=== GIVEN MATERIAL ===
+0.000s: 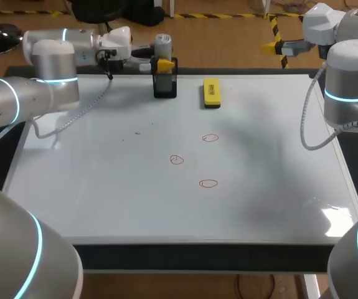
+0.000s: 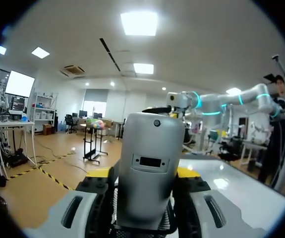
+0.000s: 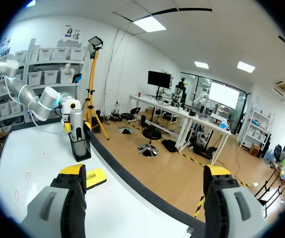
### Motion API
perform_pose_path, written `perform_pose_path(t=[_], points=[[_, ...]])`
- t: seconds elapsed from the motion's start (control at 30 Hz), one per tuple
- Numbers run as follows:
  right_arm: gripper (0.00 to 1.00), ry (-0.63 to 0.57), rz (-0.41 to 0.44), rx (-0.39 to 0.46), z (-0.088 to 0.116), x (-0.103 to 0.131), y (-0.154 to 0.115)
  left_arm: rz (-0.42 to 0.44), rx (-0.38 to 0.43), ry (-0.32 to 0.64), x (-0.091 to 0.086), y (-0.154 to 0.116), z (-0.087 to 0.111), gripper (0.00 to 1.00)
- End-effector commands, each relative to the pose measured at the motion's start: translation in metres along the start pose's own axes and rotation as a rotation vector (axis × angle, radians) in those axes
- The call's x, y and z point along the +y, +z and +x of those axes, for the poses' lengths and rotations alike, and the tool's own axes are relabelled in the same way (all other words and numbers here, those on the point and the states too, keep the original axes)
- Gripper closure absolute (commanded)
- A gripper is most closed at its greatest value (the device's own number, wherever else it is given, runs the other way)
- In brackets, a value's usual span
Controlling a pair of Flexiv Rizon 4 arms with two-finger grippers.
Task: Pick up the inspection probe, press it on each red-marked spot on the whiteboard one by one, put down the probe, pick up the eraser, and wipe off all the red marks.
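Note:
The grey inspection probe (image 1: 162,45) stands upright in a black holder (image 1: 165,85) at the whiteboard's far edge. My left gripper (image 1: 161,63) comes in from the left and has it between the fingers. In the left wrist view the probe (image 2: 149,168) fills the gap, and both yellow tips (image 2: 98,172) press its sides. The yellow eraser (image 1: 211,92) lies just right of the holder. Three red circles (image 1: 210,137) (image 1: 177,160) (image 1: 208,183) mark the board's middle. My right gripper (image 3: 144,183) is open and empty, off the far right corner.
The whiteboard (image 1: 104,187) covers nearly the whole table. A grey cable (image 1: 73,115) from my left arm hangs over its far left part. From the right wrist view the holder (image 3: 81,147) and eraser (image 3: 95,178) sit near the board's edge.

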State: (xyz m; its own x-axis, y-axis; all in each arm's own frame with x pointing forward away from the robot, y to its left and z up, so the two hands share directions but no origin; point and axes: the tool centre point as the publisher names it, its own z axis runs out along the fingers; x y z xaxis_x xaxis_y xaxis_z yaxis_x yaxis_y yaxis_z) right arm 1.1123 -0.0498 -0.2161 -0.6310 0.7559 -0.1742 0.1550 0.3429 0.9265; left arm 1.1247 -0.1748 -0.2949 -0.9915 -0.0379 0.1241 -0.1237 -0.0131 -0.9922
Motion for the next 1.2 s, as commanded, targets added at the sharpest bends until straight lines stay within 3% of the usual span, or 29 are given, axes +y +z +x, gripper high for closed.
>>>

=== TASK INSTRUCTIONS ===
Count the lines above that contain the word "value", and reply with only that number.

=== EXERCISE ANSWER ===
2